La Corte UE per i diritti: un gay può subentrare in contratto d'affitto del convivente


La sentenza è di qualche settimana fa, ma sono stati lumini di informazione che si sono occupati della vicenda. Pare che la stampa generalista non si interessi molto a certe vicende; per loro non fanno notizia. Figurarsi se si tratta di vicende che riguardano gli omosessuali. Agli inizi di marzo la Corte Europea per i diritti dell`Uomo ha riconosciuto a un uomo il diritto di subentrare nel contratto d`affitto del suo compagno convivente. L'uomo aveva chiesto al suo comune di residenza il subentro ricevendo risposta negativa. In Polonia, dove i due vivono e convivono non esistono norme che tutelino le coppie omosessuali. Il Tribunale a cui l'uomo si era rivolto in patria aveva dato ragione al comune e quindi niente da fare. L'uomo però non si è perso d'animo e ha deciso di ricorrere alla Corte europea.

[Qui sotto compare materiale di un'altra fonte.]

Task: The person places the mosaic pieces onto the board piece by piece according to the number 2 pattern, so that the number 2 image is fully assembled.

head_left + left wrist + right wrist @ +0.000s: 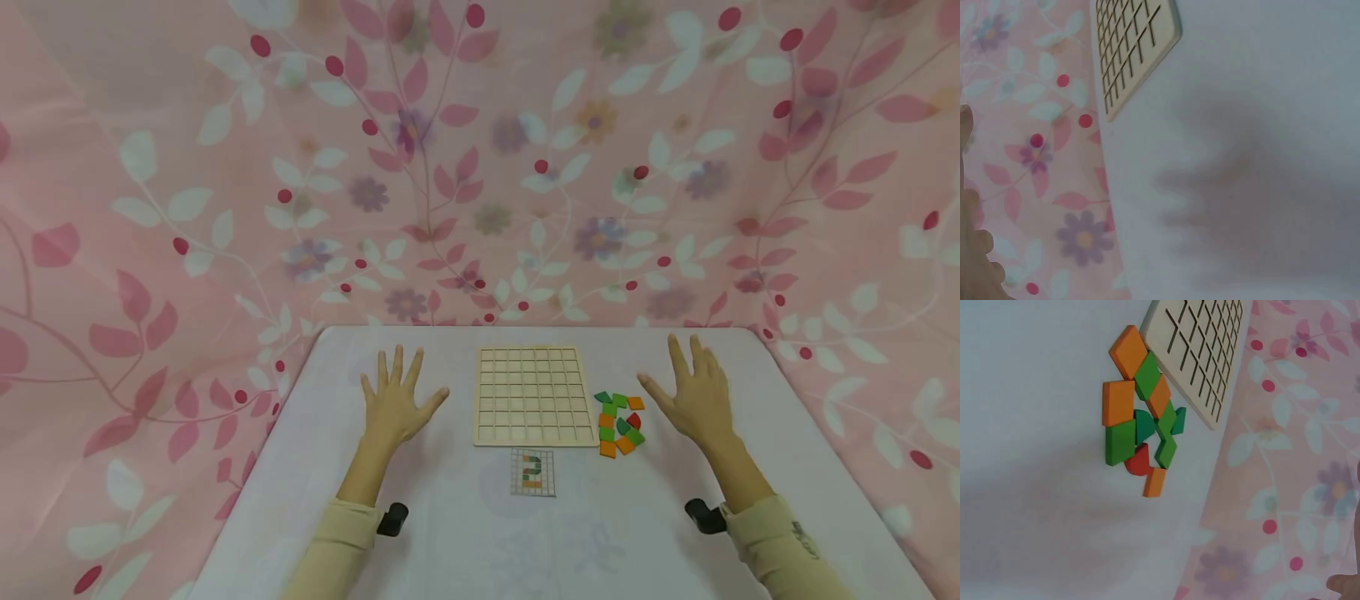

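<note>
Left hand and right hand empty, fingers extended; I judge a low sweep by the latter could scatter the loose tiles beside the grid board.

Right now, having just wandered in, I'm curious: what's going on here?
A person has both bare hands out over a white table, and neither the left hand nor the right hand is holding anything. Between them is a wooden grid board. Orange, green and red pieces lie loosely clustered along its right side, nearer the right hand. A small card with a gridded pattern lies on the person's side of the board.
</note>
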Available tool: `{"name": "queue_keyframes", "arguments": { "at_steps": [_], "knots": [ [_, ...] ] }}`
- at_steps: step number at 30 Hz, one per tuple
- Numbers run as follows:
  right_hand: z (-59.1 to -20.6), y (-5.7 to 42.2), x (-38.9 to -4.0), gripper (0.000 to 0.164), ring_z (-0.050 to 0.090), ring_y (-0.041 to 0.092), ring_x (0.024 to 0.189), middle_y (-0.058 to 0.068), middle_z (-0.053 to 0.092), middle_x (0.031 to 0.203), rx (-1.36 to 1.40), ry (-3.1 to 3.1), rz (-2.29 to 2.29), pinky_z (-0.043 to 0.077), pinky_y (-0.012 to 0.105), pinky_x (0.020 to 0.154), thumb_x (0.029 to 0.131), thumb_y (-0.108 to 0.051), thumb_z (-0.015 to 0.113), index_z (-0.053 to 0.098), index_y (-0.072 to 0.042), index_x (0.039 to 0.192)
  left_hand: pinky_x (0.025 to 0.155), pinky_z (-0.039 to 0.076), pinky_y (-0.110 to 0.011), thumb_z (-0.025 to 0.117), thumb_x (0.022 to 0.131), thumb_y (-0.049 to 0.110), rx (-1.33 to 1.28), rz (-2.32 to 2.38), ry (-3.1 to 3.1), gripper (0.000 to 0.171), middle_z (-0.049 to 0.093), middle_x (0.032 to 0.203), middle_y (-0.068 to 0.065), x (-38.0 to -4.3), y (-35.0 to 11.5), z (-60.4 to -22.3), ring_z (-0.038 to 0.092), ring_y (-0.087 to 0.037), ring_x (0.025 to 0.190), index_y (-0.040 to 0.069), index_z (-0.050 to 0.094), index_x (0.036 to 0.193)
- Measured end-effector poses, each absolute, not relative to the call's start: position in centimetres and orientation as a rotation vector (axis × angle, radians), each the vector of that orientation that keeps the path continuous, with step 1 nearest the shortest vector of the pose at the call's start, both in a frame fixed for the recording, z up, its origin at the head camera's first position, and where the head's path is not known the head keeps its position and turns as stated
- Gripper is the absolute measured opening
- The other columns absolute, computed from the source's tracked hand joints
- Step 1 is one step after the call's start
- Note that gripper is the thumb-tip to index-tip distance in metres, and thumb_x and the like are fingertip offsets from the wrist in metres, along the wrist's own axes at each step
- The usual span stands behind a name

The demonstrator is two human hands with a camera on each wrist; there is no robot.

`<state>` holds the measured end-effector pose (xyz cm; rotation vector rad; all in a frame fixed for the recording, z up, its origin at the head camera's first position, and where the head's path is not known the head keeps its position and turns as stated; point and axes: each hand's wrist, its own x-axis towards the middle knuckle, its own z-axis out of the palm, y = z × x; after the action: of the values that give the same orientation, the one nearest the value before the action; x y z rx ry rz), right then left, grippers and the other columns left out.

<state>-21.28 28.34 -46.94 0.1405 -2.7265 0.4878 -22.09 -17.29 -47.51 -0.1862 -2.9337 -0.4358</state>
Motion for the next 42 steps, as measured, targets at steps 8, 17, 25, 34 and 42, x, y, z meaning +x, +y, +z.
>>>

La sentenza ha dato ragione all'uomo, specificando che non è possibile riconoscere alcune tutele alle convivenze eterosessuali e precluderle a quelle dello stesso sesso in ragione del proprio orientamento sessuale. Era palese una discriminazione verso la coppia omosessuale. Da lì la condanna contro la Polonia per aver violato il principio di non discriminazione.

Certo esiste il principio - tenuto in considerazione anche dalla Corte europea - adottato in tutti i Trattati europei che lascia agli Stati la potestà in materia di matrimonio e norme familiari, a allo stesso tempo, dicono i giudici, la tutela della famiglia tradizionale non può impedire il riconoscimento di un`evidente evoluzione sociale. Insomma la questione al di là del fatto polacco, potrebbe riguardare anche noi, se come dicono quelli della Corte il vulnus è la discriminazione nei confronti di alcuni cittadini, mentre per altri la tutela è assicurata

Questione che conoscono bene le organizzazioni lgbtq nostrane e coloro che si occupano di spiegare che il nostro ordinamento giuridico è obsoleto e a volte parecchio discriminante. Non possono esserci due categorie di giudizio; non possono esserci leggi che salvaguardano i diritti per alcuni e li negano ad altri.

In questi anni, nonostante i richiami dall'Europa, i nostri governi, poco e male si sono occupati dei cittadini lgbtq. I principi di eguaglianza, sanciti dalla nostra Costituzione, sono disattesi, cancellati. Se e quando ci si è occupati di noi, la politica ha tentato strade di mediazione, di una salvaguardia dei diritti rivelatasi inefficiente e compromissoria. E parecchio ambigua!

Va anche ricordato che il Comitato sugli affari giuridici e i diritti umani del Consiglio d`Europa il 16 marzo ha chiesto agli Stati membri di garantire i diritti delle coppie dello stesso sesso.

Molti come la Polonia e l'Italia fanno orecchie da mercante.